最初の『オートバイ』、その後半に、マンディアルグの『オートバイ』と言う小説を、かつて愛した若者がくれた、というエピソードがあって。1968年の映画ではアラン・ドロンとマリアンヌ・フェイスフルで『あの胸にもう一度』と言うタイトルになった、けれど、原作では禿げた中年の哲学者で、などと思い出す。そしてそこからインスパイアされたかという物語を岸田今日子さんはこんな形に紡ぐかー…。

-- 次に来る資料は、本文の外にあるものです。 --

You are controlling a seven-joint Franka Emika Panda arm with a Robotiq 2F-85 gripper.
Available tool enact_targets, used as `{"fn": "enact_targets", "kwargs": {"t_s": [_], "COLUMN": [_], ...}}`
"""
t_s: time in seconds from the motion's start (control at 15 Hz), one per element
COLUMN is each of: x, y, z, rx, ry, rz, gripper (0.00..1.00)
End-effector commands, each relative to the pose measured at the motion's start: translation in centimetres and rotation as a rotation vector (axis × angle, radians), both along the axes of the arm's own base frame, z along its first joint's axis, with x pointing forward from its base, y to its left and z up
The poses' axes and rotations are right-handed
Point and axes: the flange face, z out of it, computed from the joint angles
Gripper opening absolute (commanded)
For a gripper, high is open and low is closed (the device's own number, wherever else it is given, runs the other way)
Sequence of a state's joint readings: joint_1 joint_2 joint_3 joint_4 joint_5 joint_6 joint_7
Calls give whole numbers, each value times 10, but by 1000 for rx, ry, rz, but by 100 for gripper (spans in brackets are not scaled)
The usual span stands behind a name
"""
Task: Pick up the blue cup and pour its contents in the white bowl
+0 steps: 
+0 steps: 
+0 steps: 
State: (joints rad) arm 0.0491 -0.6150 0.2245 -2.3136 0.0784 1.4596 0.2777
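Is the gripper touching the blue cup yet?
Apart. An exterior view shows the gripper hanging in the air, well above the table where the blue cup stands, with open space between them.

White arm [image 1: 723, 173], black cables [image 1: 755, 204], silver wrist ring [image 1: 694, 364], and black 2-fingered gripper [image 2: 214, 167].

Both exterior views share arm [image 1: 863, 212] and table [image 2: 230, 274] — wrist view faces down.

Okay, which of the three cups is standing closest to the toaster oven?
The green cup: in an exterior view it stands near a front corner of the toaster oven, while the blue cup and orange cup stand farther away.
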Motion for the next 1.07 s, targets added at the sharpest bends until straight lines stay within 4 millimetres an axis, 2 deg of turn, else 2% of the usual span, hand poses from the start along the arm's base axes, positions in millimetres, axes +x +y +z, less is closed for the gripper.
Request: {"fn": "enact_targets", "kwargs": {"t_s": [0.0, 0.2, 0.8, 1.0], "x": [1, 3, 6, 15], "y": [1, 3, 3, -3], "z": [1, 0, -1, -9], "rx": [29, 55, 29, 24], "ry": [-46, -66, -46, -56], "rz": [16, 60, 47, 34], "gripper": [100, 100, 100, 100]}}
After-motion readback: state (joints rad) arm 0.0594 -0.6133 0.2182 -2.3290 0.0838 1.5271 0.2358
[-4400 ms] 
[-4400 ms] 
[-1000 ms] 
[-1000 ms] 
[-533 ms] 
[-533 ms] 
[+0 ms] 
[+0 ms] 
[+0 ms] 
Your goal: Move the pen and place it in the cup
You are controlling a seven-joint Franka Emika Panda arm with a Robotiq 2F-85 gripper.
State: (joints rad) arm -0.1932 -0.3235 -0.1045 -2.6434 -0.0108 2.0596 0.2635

メフィスト はミステリー・伝奇小説・SFなどの分野のものだそうで。でもこの短編集をどんなジャンルにくくるかというと、むずかしい。かつて「子供にしてあげたお話してあげなかったお話」を読んだ、そのあと私はなぜこの人のものを読まなかったかなあ、と、思う。女優の書いた物語ではない、本物の書き手による(女優としての物語が、最後の『引き裂かれて』であるが)、稀有な作品だと思う。

2005年に連載されて、2006年12月には76歳で亡くなっている。